INFO: Build completed successfully, 1 total action
I followed the guide How to submit a package to PyPI to submit one package.
It throwed the error below:
Traceback (most recent call last):
File "setup.py", line 27, in
'Programming Language :: Python',
File "/usr/lib64/python2.6/distutils/core.py", line 152, in setup
dist.run_commands()
File "/usr/lib64/python2.6/distutils/dist.py", line 975, in run_commands
self.run_command(cmd)
File "/usr/lib64/python2.6/distutils/dist.py", line 995, in run_command
cmd_obj.run()
File "/usr/lib/python2.6/site-packages/setuptools/command/register.py", line 9, in run
_register.run(self)
File "/usr/lib64/python2.6/distutils/command/register.py", line 33, in run
self._set_config()
File "/usr/lib64/python2.6/distutils/command/register.py", line 84, in _set_config
raise ValueError('%s not found in .pypirc' % self.repository)
ValueError: PyPI-test not found in .pypirc
My .pypirc file context is:
[distutils] # this tells distutils what package indexes you can push to
index-servers =
PyPI # the live PyPI
PyPI-test # test PyPI
[PyPI] # authentication details for live PyPI
repository: https://PyPI.python.org/PyPI
username: {{username}}
password: {{password}}
[PyPI-test] # authentication details for test PyPI
repository: https://testPyPI.python.org/PyPI
username: {{username}}
My OS env is CentOS release 6.2 (Final) and python env is Python 2.6.6.
What's the reason and how to fix it?
Some pitfalls to avoid in order to make this work:
The .pypirc file is expected inside the HOME directory. This is true for Windows and Unix.
If it's not working, it's because the .pypirc file is not found at the path indicated by the HOME variable.
On Windows, to know what your path is:
With PowerShell (if you are using pew to manage virtualenv for instance), echo $HOME.
With default Windows console, echo %HOMEPATH% (yes, talk about "portability")
Then place the .pypirc file right at that path.
As for the file, don't forget the distutil part, otherwise it won't work.
Your file should be EXACTLY like that:
[distutils]
index-servers =
pypi
pypitest
[pypitest]
repository = https://testpypi.python.org/pypi
username = <your user name goes here>
password = <your password goes here>
[pypi]
repository = https://pypi.python.org/pypi
username = <your user name goes here>
password = <your password goes here>
My intuition tells me to not customize the pypi repository name, not sure it works otherwise.
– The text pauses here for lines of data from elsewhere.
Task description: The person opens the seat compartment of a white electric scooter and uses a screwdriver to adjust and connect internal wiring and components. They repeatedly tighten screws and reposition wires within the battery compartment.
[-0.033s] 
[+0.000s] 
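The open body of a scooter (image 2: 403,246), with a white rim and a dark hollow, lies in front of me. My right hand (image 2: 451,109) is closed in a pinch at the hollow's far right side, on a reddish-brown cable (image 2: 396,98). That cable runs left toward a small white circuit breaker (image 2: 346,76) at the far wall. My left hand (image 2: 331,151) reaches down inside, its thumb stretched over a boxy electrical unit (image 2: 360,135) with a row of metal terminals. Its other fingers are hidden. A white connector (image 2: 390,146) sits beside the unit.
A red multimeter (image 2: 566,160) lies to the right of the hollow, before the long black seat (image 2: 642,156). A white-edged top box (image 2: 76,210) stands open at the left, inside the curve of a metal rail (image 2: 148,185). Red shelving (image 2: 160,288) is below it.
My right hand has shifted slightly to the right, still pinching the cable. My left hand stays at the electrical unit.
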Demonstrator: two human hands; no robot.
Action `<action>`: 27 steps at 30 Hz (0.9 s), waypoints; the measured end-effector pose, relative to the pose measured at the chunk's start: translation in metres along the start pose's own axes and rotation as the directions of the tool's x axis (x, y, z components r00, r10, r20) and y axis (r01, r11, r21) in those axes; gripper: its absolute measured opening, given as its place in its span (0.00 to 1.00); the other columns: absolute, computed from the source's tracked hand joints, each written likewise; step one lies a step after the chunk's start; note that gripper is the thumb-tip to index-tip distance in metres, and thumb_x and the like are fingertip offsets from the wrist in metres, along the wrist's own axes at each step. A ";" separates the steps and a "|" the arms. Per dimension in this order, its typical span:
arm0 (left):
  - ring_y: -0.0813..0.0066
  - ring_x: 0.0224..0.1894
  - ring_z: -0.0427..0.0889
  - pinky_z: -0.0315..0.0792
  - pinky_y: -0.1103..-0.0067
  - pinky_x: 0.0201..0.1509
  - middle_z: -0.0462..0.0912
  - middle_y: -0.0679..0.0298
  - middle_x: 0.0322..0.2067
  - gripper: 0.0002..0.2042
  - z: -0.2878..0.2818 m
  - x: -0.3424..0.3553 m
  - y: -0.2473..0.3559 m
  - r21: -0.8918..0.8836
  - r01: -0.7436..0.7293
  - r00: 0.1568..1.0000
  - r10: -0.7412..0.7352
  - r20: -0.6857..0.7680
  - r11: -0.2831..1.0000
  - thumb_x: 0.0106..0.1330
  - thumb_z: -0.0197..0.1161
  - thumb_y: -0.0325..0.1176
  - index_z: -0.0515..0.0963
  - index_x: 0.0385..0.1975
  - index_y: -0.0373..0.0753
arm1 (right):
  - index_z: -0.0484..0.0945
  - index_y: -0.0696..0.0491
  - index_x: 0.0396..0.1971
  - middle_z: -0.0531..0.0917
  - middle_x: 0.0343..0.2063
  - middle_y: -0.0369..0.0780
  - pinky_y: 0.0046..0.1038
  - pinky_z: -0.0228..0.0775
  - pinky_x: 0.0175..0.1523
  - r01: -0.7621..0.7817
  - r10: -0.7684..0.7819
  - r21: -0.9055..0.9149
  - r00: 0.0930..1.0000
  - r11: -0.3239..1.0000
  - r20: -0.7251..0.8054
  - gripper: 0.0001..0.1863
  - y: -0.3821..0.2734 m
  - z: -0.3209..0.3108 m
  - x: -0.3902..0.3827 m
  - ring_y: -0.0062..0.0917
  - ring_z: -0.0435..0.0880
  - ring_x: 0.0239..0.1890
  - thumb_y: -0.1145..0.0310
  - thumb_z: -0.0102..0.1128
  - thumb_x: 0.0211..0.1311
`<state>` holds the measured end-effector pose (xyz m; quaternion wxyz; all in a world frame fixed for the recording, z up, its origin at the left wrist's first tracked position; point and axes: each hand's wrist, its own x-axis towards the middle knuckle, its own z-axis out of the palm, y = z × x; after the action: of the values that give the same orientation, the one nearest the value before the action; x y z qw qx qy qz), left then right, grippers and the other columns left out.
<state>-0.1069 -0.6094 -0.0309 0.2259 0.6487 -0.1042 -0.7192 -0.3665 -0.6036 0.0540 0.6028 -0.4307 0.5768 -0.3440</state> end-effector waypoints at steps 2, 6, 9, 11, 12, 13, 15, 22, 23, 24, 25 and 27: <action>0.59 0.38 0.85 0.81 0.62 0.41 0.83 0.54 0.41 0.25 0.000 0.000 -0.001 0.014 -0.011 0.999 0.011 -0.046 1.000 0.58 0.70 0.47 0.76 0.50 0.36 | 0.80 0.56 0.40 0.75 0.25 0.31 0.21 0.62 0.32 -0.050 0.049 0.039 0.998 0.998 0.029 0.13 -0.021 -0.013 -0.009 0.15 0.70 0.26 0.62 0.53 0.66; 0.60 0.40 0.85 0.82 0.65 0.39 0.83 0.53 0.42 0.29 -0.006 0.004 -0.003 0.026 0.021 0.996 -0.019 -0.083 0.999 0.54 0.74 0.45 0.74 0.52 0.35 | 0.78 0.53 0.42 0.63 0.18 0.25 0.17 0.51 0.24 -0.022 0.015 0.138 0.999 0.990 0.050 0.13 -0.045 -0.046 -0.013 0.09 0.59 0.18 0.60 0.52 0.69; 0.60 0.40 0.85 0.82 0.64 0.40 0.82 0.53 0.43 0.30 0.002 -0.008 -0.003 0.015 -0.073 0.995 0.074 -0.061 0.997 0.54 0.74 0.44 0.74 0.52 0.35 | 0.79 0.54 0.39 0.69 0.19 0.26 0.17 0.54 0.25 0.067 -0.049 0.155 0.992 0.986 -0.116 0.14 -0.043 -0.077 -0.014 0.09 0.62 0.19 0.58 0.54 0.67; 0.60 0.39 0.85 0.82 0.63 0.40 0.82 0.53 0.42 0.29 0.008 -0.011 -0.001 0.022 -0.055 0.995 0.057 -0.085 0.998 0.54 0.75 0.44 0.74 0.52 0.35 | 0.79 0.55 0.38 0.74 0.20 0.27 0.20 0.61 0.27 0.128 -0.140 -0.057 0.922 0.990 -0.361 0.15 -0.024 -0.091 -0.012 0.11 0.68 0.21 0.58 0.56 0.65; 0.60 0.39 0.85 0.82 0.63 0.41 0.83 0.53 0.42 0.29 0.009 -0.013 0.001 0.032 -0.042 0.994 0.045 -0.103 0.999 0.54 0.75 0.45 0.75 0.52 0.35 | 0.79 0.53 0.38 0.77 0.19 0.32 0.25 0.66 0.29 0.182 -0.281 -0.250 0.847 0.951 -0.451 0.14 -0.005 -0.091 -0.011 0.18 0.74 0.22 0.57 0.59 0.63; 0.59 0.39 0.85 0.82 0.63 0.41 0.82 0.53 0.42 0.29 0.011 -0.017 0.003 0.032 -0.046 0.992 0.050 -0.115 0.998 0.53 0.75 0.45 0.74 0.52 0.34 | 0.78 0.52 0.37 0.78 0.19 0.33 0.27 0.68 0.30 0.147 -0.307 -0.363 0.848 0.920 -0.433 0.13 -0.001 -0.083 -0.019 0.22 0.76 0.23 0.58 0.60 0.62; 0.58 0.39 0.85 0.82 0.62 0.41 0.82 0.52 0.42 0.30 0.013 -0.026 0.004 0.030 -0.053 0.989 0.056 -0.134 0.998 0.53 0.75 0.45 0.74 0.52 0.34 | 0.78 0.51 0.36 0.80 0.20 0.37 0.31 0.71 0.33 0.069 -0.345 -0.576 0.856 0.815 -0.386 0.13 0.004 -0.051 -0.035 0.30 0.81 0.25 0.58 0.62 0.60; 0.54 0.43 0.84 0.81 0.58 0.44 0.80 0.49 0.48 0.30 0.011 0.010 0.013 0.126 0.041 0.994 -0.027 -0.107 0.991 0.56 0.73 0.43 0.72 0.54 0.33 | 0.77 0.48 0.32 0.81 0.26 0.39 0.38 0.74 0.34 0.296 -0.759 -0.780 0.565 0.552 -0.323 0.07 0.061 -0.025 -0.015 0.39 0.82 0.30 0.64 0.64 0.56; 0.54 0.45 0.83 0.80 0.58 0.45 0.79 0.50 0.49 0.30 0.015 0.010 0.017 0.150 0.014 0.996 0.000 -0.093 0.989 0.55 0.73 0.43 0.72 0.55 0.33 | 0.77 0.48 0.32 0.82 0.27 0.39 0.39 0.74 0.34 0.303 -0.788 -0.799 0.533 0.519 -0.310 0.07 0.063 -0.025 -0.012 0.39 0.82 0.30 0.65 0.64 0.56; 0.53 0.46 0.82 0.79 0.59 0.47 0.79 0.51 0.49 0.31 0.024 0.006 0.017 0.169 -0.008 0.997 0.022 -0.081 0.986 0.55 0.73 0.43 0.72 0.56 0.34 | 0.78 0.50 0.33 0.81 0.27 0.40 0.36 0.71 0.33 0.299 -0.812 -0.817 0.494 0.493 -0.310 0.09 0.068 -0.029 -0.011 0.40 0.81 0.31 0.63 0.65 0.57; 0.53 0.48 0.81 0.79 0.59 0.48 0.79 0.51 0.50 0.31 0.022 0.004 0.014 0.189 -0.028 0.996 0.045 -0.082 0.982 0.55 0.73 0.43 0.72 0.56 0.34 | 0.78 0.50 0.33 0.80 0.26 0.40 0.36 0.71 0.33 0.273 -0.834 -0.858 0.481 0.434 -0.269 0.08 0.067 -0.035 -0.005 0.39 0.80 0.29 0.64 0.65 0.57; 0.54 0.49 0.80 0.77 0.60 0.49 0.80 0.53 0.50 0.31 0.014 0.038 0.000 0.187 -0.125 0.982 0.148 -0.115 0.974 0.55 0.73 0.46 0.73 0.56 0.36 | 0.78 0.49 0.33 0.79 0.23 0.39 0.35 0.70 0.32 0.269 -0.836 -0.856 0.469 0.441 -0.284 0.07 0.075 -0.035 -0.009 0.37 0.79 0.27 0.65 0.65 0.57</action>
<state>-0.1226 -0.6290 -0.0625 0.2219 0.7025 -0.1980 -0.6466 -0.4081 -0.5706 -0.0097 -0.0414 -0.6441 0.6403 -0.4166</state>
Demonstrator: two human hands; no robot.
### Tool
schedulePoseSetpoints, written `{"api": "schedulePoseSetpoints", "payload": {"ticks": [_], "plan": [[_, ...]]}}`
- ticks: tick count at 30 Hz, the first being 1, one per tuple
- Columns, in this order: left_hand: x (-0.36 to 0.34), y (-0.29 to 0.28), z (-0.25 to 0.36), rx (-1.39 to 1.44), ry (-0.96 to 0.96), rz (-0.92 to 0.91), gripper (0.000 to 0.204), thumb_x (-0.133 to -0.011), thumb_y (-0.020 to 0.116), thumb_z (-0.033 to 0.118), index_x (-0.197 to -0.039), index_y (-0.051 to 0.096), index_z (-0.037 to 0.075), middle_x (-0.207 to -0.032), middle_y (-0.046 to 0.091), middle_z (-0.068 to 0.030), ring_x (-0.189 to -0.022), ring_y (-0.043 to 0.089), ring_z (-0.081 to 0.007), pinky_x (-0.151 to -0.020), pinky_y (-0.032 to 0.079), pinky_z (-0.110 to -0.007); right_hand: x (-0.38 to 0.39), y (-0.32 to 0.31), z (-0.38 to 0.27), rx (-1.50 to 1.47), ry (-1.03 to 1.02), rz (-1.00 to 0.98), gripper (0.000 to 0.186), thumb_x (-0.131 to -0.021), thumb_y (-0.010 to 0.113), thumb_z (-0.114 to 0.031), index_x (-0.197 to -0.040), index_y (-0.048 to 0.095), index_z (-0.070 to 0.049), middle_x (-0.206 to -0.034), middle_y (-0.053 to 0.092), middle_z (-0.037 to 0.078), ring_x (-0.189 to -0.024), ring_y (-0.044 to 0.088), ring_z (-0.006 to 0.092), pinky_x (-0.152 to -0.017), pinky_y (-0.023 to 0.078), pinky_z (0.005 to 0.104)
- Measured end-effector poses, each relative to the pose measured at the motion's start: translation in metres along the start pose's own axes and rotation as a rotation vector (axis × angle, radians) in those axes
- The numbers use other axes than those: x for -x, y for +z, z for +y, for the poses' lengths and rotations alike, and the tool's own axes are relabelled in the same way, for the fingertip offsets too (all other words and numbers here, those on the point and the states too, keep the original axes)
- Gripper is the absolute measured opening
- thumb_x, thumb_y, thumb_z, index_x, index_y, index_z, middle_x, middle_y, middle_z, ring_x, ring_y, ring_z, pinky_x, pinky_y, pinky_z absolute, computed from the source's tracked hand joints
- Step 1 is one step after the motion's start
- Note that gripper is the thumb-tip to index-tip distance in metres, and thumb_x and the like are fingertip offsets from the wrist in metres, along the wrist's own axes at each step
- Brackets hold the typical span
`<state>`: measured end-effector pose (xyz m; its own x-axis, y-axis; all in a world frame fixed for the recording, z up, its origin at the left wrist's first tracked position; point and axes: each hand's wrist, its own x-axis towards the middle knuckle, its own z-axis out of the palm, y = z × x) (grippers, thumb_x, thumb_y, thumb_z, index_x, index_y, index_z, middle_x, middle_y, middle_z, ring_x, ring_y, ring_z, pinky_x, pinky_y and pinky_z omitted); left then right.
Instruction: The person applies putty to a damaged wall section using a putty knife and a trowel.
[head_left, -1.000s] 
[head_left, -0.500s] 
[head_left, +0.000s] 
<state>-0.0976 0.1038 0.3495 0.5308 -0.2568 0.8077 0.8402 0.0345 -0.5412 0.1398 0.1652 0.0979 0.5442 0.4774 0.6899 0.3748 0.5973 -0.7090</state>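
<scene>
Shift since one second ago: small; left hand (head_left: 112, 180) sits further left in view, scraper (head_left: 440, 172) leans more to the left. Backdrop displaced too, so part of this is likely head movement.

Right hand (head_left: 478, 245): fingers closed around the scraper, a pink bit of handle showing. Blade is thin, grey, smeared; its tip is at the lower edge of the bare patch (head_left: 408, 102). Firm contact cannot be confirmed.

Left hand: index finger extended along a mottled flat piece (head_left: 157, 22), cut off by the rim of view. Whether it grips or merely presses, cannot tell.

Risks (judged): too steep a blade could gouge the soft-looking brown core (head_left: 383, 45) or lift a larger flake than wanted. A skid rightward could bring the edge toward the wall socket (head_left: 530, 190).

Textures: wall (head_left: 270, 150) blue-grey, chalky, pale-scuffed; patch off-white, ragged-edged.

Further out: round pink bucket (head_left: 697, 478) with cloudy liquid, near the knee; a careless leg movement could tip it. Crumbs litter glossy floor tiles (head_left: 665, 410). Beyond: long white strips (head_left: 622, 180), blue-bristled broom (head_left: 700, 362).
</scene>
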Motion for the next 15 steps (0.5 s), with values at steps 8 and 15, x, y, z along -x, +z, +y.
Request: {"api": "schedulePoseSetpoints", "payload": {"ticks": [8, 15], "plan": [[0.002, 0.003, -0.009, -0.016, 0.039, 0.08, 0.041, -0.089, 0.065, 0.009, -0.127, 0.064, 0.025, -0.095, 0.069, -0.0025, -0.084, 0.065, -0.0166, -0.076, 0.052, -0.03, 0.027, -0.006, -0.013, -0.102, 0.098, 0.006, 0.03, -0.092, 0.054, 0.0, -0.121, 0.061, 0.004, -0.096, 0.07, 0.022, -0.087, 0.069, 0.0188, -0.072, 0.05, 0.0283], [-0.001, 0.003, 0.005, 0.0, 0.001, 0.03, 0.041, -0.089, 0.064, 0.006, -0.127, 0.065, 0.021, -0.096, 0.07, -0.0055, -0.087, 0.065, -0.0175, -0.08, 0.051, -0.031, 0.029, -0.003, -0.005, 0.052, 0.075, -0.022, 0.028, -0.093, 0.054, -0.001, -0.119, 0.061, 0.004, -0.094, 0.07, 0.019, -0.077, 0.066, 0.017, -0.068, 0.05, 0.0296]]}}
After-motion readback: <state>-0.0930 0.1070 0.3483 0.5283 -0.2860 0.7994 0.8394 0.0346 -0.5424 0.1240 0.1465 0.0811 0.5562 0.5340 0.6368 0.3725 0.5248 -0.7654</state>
Then, when you run the command, simple provide the -r (repository) flag with pypitest
python setup.py register -r pypitest
And that should do the trick.
Make sure your .pypirc file is in your /home directory.
When I got this error, I changed my .pypirc file to:
[distutils]
index-servers =
pypi
test
[pypi]
repository: https://pypi.python.org/pypi
username: {{username}}
password: {{password}}
[test]
repository: https://testpypi.python.org/pypi
username: {{username}}
password: {{password}}
and then I ran:
python setup.py register
instead of:
python setup.py register -r pypitest
This prompted me for my username and password which I entered and it successfully registered. Note I was following Peter Downs' Guide
I realized this doesn't upload to pypitest, but I still managed to register my module to pypi using this method.
I replaced "PyPI"/"PyPItest" both to lowercase letters: "pypi"/"pypi-test". The error disappeared, but prompt another error:
Server response (403): You are not allowed to store 'mypackage' package information.
You should remove the comments here since distutils doesn't parse them properly:
index-servers =
PyPI # the live PyPI
PyPI-test # test PyPI
So just:
index-servers =
PyPI
PyPI-test
Or maybe even better don't use mixed case and dashes for the repository names, as Junchen suggests. With the current version it should work, though.
I used pypitest, rather than pypi-test. Works like charm.